• ENTRIES PROVIDED:
----------
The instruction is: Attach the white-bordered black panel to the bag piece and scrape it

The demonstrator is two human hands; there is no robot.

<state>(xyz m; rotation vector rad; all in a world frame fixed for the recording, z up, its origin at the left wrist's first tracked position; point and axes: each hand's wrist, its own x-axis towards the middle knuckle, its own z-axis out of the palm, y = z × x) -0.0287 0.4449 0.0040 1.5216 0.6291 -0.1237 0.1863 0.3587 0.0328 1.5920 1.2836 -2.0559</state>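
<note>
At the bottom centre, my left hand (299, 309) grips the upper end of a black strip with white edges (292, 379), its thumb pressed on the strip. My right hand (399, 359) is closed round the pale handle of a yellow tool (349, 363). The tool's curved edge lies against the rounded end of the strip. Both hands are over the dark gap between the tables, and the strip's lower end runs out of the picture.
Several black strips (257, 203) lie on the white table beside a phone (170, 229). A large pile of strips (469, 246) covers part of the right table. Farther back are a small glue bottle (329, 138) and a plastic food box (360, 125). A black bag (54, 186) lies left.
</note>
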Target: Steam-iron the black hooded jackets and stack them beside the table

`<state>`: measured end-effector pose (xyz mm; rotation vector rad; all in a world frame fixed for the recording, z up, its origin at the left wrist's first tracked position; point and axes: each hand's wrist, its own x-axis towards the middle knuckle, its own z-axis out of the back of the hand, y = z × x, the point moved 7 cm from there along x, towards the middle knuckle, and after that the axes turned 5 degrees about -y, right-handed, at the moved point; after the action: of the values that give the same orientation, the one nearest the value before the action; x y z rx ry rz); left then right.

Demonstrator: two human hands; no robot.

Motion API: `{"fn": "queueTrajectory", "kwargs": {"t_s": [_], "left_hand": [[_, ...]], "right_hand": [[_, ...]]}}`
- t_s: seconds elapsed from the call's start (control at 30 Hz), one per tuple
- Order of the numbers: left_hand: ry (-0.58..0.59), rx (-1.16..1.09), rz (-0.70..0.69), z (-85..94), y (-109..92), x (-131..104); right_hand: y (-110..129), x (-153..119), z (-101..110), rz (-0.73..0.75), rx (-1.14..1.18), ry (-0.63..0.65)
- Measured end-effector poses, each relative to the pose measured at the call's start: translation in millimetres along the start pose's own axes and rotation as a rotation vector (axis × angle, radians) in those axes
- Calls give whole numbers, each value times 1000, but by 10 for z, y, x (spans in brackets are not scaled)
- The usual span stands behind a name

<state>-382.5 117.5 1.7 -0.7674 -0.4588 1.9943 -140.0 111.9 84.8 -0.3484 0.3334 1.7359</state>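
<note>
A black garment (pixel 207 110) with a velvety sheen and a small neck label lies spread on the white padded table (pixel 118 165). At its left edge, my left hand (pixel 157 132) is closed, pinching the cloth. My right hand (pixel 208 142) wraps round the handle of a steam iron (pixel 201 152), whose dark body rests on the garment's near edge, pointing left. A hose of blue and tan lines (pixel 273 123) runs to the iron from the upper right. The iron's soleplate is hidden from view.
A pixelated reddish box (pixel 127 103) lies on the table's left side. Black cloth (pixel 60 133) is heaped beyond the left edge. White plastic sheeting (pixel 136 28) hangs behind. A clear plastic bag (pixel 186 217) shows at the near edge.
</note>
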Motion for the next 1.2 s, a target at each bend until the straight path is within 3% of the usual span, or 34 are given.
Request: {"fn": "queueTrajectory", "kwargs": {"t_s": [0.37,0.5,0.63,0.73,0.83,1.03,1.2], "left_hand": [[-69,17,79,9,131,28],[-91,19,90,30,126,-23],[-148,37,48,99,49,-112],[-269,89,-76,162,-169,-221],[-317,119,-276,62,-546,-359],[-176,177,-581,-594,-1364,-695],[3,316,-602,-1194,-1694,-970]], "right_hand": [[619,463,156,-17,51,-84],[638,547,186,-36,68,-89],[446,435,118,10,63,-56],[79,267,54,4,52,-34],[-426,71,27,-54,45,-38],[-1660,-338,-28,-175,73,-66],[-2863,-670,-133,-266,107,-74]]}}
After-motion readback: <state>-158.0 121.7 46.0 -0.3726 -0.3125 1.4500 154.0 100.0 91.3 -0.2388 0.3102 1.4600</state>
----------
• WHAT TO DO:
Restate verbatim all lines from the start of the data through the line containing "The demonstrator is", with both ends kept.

• YOUR RESPONSE:
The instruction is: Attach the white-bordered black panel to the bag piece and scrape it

The demonstrator is two human hands; there is no robot.

The answer to this exercise is complete.